A booklet dropped through our letterbox recently from HSBC. Inside were quotes and articles, statistics and pie charts concerning international trade, with a particular emphasis on mid-sized companies.
Two quotes in particular caught my eye:
“A lack of language skills amongst our graduate intake restricts the mobility of UK staff. There are no UK board members in our overseas businesses.”
Mark Standish – Corporate Finance Partner at Mazars
“We need a UK education system that produces more business-ready graduates – especially with engineering skills, language abilities, international commercial acumen and an affinity with different cultures”.
Tim Maule, Deputy CEO of Mamas & Papas
Exporting companies are clearly faced with a problem recruiting suitable staff with the right attitude and skills for dealing with overseas countries.
That there is not one UK board member in an overseas office of Mazars seems hard to believe, particularly when you look at the range of countries represented by staff in their UK offices.
That a company the size of Mamas & Papas finds it difficult to recruit staff with the right level of international awareness is worrying. Allied to the lack of engineering skills they have reported, no wonder they are looking to overseas graduates to fill their roles.
One survey confirms that people skills are cited as being the most difficult to find in new recruits.

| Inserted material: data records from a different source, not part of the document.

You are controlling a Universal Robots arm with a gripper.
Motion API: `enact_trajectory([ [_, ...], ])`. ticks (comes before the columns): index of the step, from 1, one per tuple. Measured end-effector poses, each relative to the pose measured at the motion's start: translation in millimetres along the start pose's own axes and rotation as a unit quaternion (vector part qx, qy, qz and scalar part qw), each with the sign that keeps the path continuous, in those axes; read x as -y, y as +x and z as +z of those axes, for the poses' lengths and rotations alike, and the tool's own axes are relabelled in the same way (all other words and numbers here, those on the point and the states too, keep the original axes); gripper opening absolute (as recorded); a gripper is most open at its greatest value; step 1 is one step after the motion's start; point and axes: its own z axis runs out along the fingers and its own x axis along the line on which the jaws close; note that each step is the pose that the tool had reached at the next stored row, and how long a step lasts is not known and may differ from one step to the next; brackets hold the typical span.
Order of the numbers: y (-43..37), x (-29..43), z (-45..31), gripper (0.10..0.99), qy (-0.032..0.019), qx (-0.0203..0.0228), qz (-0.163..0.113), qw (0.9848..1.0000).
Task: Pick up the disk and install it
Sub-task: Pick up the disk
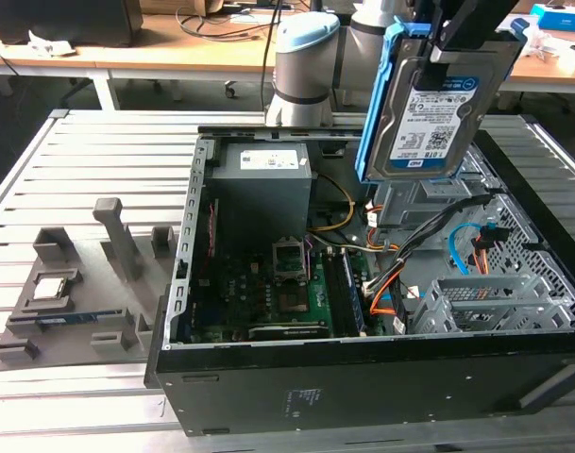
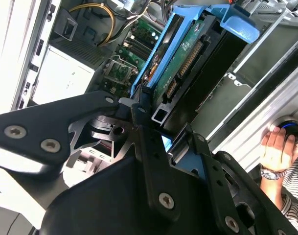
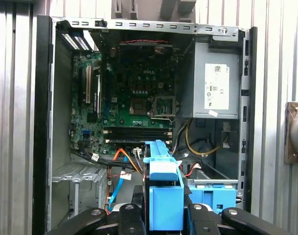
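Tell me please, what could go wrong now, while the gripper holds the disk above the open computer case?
The disk hangs in the gripper by one end, tilted, so it might meet the grey drive bay askew. The loose cables lying beside the bay could get pinched. A person's hand is close to the case in the second wrist view.

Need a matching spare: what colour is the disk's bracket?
Blue; the disk bracket shows best in exterior view.
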Motion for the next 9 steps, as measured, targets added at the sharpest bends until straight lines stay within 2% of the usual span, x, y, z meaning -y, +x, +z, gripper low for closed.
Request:
enact_trajectory([
  [3,2.8,-0.1,0.4,0.365,0.0,-0.0001,0.0,1.0],
  [9,14.9,-0.4,1.7,0.365,0.0,-0.0001,0.0,1.0],
])
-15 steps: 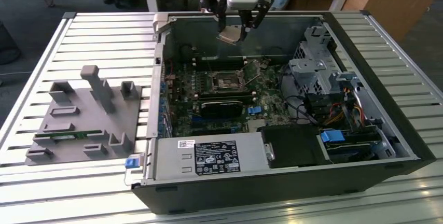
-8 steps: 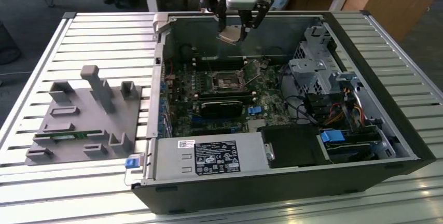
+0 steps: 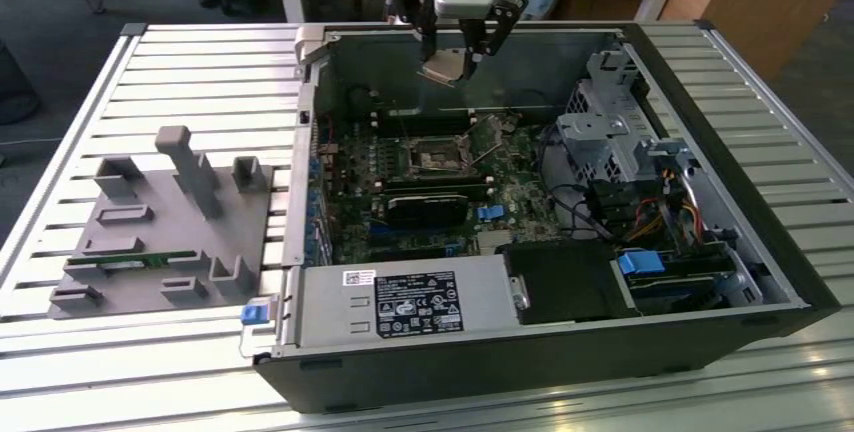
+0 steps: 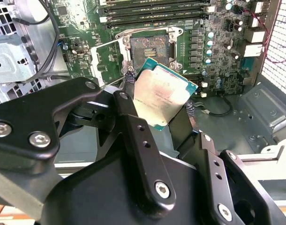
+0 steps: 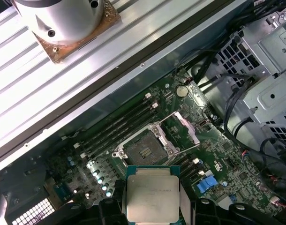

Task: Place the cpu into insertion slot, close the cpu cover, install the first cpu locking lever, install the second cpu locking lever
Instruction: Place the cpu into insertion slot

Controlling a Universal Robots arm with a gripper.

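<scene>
Step 1 of 4 is under way & none is done yet, I think. The gripper is squeezed shut on the chip, one finger on each side. So the chip is up in the air, a bit tilted, over the far end of the computer case & not in the slot.

The slot looks empty: dark middle, silver edge, nothing on it. The cover stands open next to the slot, so it's not shut. The 2 locking bars are too thin for me to tell. But w/ the cover up they can't be locked down yet, I'd say. Left to do: chip in, cover down, bar 1, bar 2.

Boxes & what's in them: the case lies open on a metal table. Inside is a green board w/ the slot near its middle. A silver box w/ a sticker sits at the near side. A metal cage & cables are at the exterior view's right.

At the exterior view's left, apart from the case, sits a grey holder w/ pegs & pockets. One pocket has a small green strip lying in it.
</scene>
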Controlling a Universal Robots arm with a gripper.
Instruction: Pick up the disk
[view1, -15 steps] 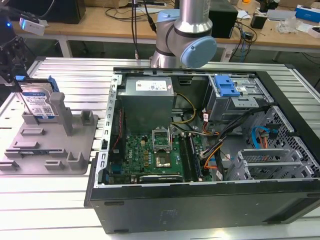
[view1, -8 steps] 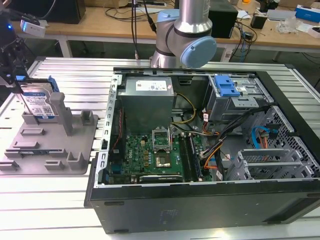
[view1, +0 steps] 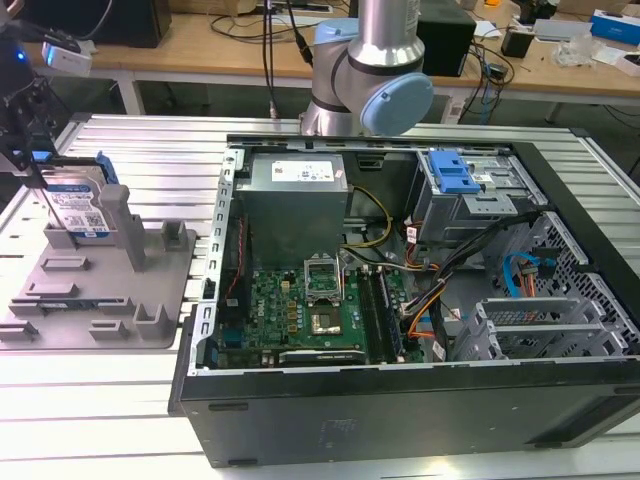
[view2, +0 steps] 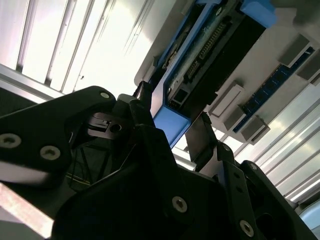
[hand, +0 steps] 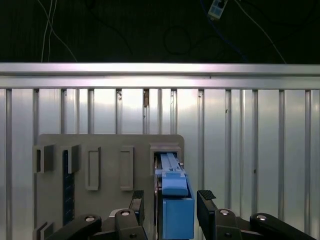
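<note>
The robot's pincer (hand: 171, 197) hangs over the disk (view1: 78, 205) at the exterior view's far left. The silver drive stands on edge in a slot of the grey fixture tray (view1: 150, 290), its white-and-blue label facing the open computer case (view1: 400, 410). The tray lies flat on the slatted metal table (view1: 110, 400), just beside the case.

In the first wrist view the pincer is spread. One black finger (hand: 137, 202) sits on each side of the drive's blue rail, with a sliver of light between each pad and the plastic. The second wrist view looks up along the drive's connector end and shows the same two fingers flanking the blue edge. From there I cannot tell whether either one touches it. The drive's lower edge is down in the tray.

Behind the case rises the silver-and-blue arm (view1: 375, 60). Inside the case lie a green motherboard (view1: 310, 310), a grey power supply (view1: 295, 195) and a blue-handled drive cage (view1: 455, 175), all well apart from the pincer.
</note>
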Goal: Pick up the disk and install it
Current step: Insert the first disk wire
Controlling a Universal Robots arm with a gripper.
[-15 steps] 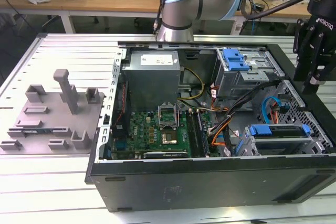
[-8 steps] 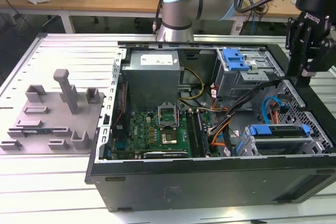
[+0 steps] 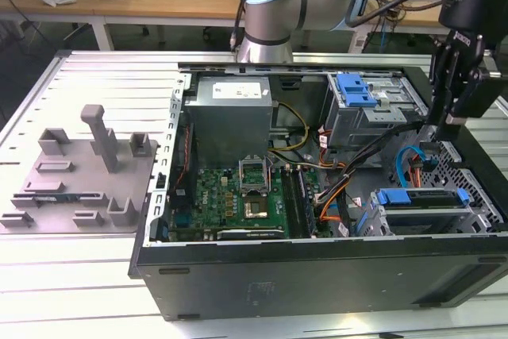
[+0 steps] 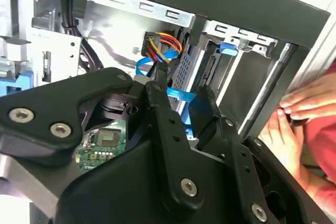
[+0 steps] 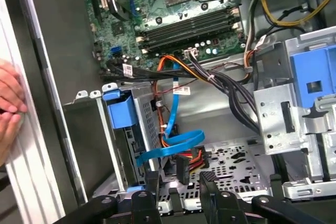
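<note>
Well, my gripper (image 5: 181,181) hangs over the open computer case (image 3: 317,275) at the exterior view's right, its black jointed fingers (image 5: 211,183) spread apart and grasping nothing. The disk (image 3: 421,198), flat and rectangular in its blue plastic frame, sits in the perforated steel cage at the case's near right corner. A flat blue cable (image 5: 173,149) curls beneath me. A person's hand (image 5: 8,111) rests beside the case's outer wall.

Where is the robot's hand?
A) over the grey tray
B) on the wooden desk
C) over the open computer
C: the hand hangs over the open computer case, at the exterior view's right, well apart from the grey tray.
</note>
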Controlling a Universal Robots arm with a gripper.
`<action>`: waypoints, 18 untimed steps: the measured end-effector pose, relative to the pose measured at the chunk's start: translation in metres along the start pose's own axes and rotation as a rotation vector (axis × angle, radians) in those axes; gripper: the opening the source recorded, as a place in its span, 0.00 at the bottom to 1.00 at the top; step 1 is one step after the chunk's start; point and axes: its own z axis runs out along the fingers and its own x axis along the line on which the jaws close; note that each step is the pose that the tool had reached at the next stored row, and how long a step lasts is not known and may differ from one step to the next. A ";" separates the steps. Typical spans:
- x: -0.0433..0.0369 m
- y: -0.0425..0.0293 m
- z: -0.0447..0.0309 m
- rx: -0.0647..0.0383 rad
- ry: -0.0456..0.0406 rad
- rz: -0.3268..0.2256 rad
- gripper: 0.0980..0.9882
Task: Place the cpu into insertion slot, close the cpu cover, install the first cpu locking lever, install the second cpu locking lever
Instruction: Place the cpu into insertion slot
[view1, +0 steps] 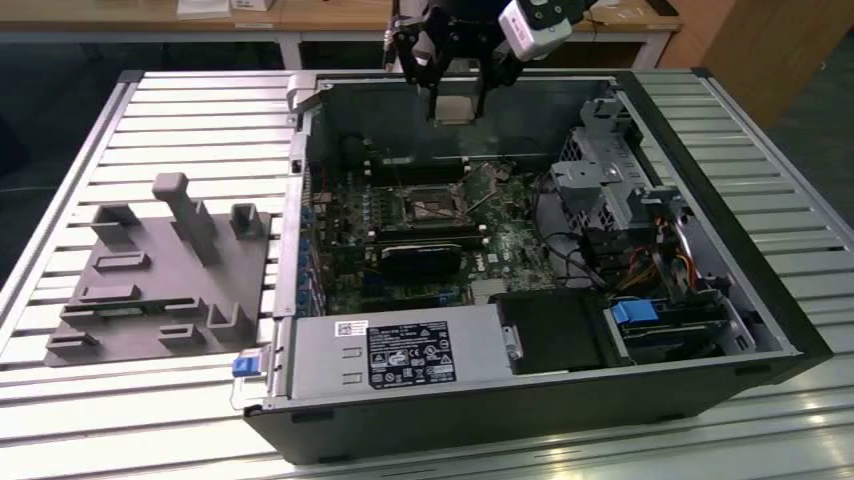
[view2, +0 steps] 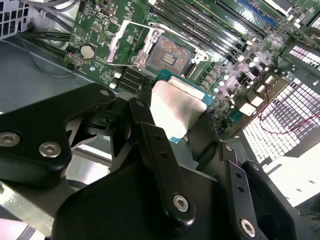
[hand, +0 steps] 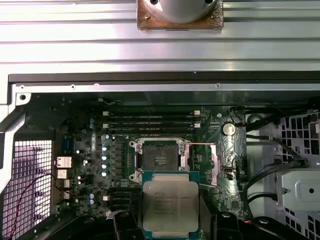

In my personal opinion, having “people skills” goes hand in hand with an awareness of other cultures, languages and having an international viewpoint.
Elsewhere, 31% of those questioned thought that “Cultural awareness and international experience” was the hardest skillset to source for their business.
If we are going to make export the driver of growth, we need to make our young people more sensitive to the importance of international awareness. It seems that an ability to speak other languages remains a key factor, but an overall sensitivity to international differences and an ability to deal affectively with other cultures is even more important.
In the work that we do here at MTT, we deal with many varied cultures on a daily basis. Far from being a problem, this has been a fascinating insight into how different people think and work.
Thinking back to the recent snow, our Scandinavian colleagues have scratched their heads over our inability to deal effectively with the weather while sympathy has come from our contacts in warmer climes.
On a simple level, the allowances we need to make for different time zones and national holidays means we have to be flexible to ensure projects run effectively over several locations.
The work we do in schools has been instrumental in raising awareness of the importance of languages and other cultures – as Business Language Champions we hope to have inspired many students to keep up their language skills so that employers can make use of them in future years.
Let’s hope that our traditional insular way of thinking is broken down before too long and we really begin to develop a better understanding of other countries and their languages – that way our exports can grow, our economy can begin to recover and our young people can at last begin to take a more active role in international companies.